L’École nationale des ponts et chaussées et Bouygues Construction ont signé un accord de collaboration le 18 juin 2026 au salon Viva Technology. L’objectif : développer des systèmes structurels optimisés pour réduire la consommation de matériaux dans le BTP, en misant sur la robotique, l’impression 3D et la conception générative.
Le 18 juin dernier, dans l’effervescence du salon Viva Technology 2026, l’École nationale des ponts et chaussées (ENPC) et Bouygues Construction ont officialisé un rapprochement stratégique. L’accord signé à 11h30 par Anthony Briant, directeur de l’ENPC, et Pierre-Éric Saint-André, directeur général de Bouygues Construction, vise un objectif aussi simple qu’ambitieux : réduire la consommation de matériaux dans le secteur du bâtiment et des travaux publics.
Face au double impératif de transition écologique et de raréfaction des ressources, les deux entités entendent explorer des modes constructifs plus sobres, sans sacrifier la performance technique ni la compétitivité industrielle. La réduction des émissions de carbone liées aux activités de construction constitue le fil rouge de la démarche.
Quand la recherche fondamentale rencontre le terrain industriel
L’accord s’inscrit dans le prolongement de travaux déjà engagés entre les deux partenaires autour de la construction industrielle numérique. Il franchit néanmoins un cap en formalisant une coopération structurée, dotée de moyens identifiés et d’une feuille de route précise.
Du côté de Bouygues Construction, les équipes du Design to Build Lab, du Material Lab (intégré à la direction Recherche, Développement et Innovation) et de Scale One®, entité dédiée à l’industrialisation hors site, seront mobilisées. L’ENPC engage pour sa part le laboratoire Navier, référence en mécanique des matériaux et des structures, ainsi que les équipes technologiques Build’In® et Thinkshell®, rattachées au Co-Innovation Lab.
Plusieurs projets conjoints ont déjà balisé le terrain. Des travaux de thèse menés entre Scale One® et le laboratoire Navier, de même qu’un projet européen portant sur un procédé de renforcement des sols et des talus, témoignent d’une collaboration déjà active.
Automatisation et conception générative : les leviers technologiques
Le partenariat mise sur un triptyque technologique désormais bien identifié dans l’écosystème de la construction : la robotique, l’impression 3D et les outils de conception générative, ou generative design. Tous partagent une caractéristique commune : ils permettent de ne déposer ou de n’assembler que la matière strictement nécessaire à la tenue mécanique des ouvrages.
La conception générative, en particulier, bouleverse les méthodes traditionnelles. Là où un ingénieur structure définit manuellement les sections et les formes, un algorithme explore des milliers de configurations possibles pour aboutir à des géométries optimisées, souvent contre-intuitives, que l’impression 3D ou la robotique permettent ensuite de fabriquer sans surcoût prohibitif.

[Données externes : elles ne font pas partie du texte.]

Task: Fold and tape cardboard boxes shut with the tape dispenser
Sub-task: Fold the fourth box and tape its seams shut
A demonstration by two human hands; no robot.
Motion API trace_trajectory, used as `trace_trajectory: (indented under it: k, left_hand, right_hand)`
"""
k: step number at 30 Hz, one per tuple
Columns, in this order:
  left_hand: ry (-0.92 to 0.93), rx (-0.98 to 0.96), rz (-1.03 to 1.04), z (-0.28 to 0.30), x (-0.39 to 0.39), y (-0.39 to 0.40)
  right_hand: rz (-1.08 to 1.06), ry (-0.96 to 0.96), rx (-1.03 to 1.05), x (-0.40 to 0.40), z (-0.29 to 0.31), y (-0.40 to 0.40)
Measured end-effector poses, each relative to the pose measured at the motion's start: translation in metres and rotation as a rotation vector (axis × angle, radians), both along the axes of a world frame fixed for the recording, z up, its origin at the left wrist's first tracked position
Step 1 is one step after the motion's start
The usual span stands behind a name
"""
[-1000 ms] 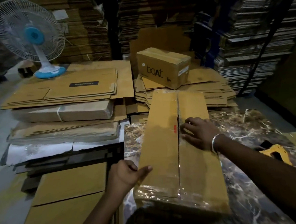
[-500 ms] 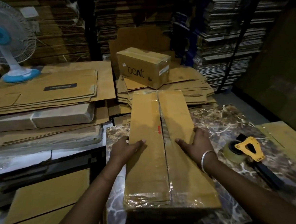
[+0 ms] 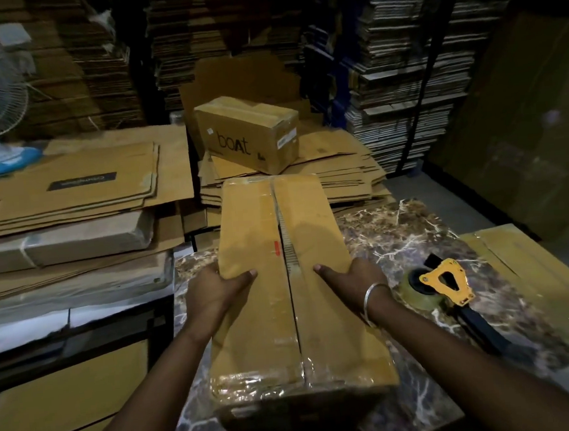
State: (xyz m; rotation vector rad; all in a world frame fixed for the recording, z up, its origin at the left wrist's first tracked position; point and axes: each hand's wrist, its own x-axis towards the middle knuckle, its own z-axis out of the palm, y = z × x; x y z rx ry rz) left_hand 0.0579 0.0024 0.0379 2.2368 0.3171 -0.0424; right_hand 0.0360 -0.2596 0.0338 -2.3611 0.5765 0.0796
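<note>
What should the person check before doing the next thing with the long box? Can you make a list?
1. Both hands holding the long box: ok; left hand and right hand grip its sides.
2. Top flaps meeting along the middle seam: ok.
3. Near end taped: ok, shiny tape wraps it.
4. Middle of the seam taped: cannot tell; the corrugated edge shows there.
5. Tape dispenser within reach: ok, lying on the marble table beside the right hand.
6. Box fully on the table: cannot tell.
</note>
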Motion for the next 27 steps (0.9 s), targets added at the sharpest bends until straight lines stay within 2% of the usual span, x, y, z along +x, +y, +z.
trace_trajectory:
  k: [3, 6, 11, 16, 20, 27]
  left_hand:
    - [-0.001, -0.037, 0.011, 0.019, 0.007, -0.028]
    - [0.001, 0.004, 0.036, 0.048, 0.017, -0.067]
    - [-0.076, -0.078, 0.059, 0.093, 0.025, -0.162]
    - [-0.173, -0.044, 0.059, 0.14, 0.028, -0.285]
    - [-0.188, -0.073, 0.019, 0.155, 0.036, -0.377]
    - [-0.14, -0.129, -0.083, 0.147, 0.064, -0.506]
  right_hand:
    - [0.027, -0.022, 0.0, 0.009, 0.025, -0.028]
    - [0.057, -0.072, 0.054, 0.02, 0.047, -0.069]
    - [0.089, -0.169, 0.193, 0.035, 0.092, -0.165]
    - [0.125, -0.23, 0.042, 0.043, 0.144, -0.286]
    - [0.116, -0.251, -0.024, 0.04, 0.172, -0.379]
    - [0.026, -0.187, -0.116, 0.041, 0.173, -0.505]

L’approche retenue par les deux partenaires se distingue par sa dimension industrielle assumée. Il ne s’agit pas de produire des démonstrateurs de laboratoire, mais d’identifier des systèmes constructifs capables de passer à l’échelle, dans des conditions économiques réalistes.
Une première phase exploratoire avant le passage à l’échelle
Le déploiement du partenariat suivra une logique séquentielle. La première phase aura pour mission d’identifier les systèmes constructifs susceptibles de tirer le meilleur parti des technologies d’optimisation. Chaque piste fera l’objet d’un cahier des charges technique rigoureux et d’une étude de marché destinée à en évaluer la pertinence industrielle.
L’étape exploratoire doit également permettre de hiérarchiser les priorités de recherche et de répertorier les verrous, qu’ils soient techniques, réglementaires ou assurantiels, à lever avant un éventuel déploiement.
À l’issue de ce travail préparatoire, et sous réserve de résultats concluants, l’ENPC et Bouygues Construction pourront engager des projets de codéveloppement. L’objectif : porter les innovations retenues jusqu’à un niveau de maturité proche des conditions réelles d’utilisation, à l’échelle de prototypes ou de chantiers pilotes.
L’initiative s’inscrit dans un mouvement plus large qui voit les grands acteurs du BTP multiplier les collaborations avec le monde académique pour accélérer la décarbonation de leurs activités. La construction figure parmi les secteurs les plus émetteurs ; tout gain de matière se traduit mécaniquement par une réduction de l’empreinte carbone des ouvrages. Reste à démontrer, dans la durée, que l’optimisation structurelle peut devenir un standard opérationnel et non une exception de laboratoire.